The task: Give the tally of lines in the listing that include "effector". No other words belong in the answer.

Recorded information:
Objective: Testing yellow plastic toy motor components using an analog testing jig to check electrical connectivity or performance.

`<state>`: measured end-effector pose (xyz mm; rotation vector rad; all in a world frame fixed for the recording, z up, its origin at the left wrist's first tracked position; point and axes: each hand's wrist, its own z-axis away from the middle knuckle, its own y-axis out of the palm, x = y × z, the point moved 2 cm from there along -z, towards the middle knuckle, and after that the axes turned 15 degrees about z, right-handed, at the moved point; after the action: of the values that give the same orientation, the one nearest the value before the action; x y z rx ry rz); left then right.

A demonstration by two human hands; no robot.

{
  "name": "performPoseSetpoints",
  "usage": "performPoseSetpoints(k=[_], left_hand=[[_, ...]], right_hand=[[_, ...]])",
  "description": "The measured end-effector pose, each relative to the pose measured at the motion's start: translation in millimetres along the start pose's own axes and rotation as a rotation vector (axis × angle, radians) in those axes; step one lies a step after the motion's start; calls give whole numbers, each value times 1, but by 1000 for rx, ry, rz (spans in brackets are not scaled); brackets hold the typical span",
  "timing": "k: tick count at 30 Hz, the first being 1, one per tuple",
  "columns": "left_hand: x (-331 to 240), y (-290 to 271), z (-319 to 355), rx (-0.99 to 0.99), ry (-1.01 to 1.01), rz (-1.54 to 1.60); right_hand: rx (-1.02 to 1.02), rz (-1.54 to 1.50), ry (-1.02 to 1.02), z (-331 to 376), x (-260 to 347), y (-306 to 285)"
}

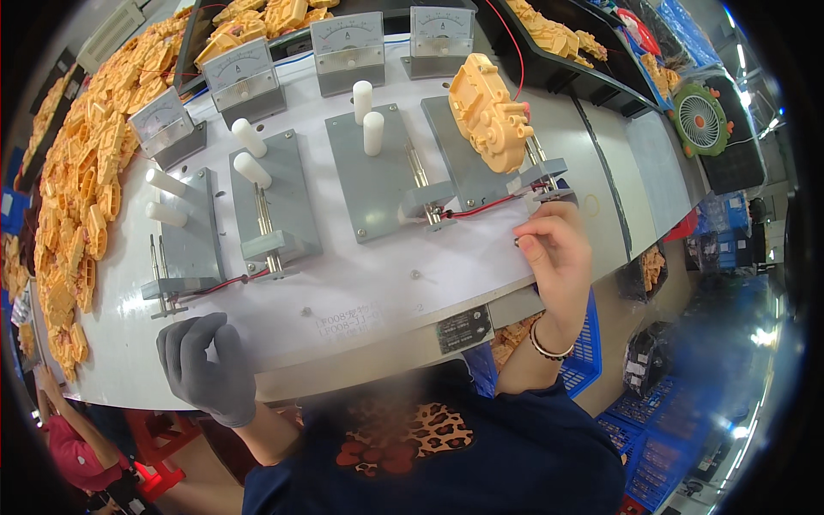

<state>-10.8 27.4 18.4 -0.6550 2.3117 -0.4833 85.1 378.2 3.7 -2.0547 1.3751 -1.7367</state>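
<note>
An orange plastic gearbox housing (pixel 489 112) stands on the rightmost grey test fixture (pixel 468 163), against its metal probe pins. My right hand (pixel 556 249), bare with a bead bracelet at the wrist, is closed at the slider end of that fixture, fingertips pinched by the red wire (pixel 481 206). My left hand (pixel 206 365), in a grey glove, rests curled on the front edge of the white round table (pixel 378 283) and holds nothing.
Three more grey fixtures (pixel 275 202) with white pegs sit in an arc, each behind an analogue meter (pixel 348 43). Heaps of orange housings (pixel 81 197) line the left rim. Black trays (pixel 558 43), a small green fan (pixel 699 120) and blue crates (pixel 584 343) are at right.
</note>
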Motion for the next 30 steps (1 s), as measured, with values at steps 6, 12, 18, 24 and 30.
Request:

Output below: 2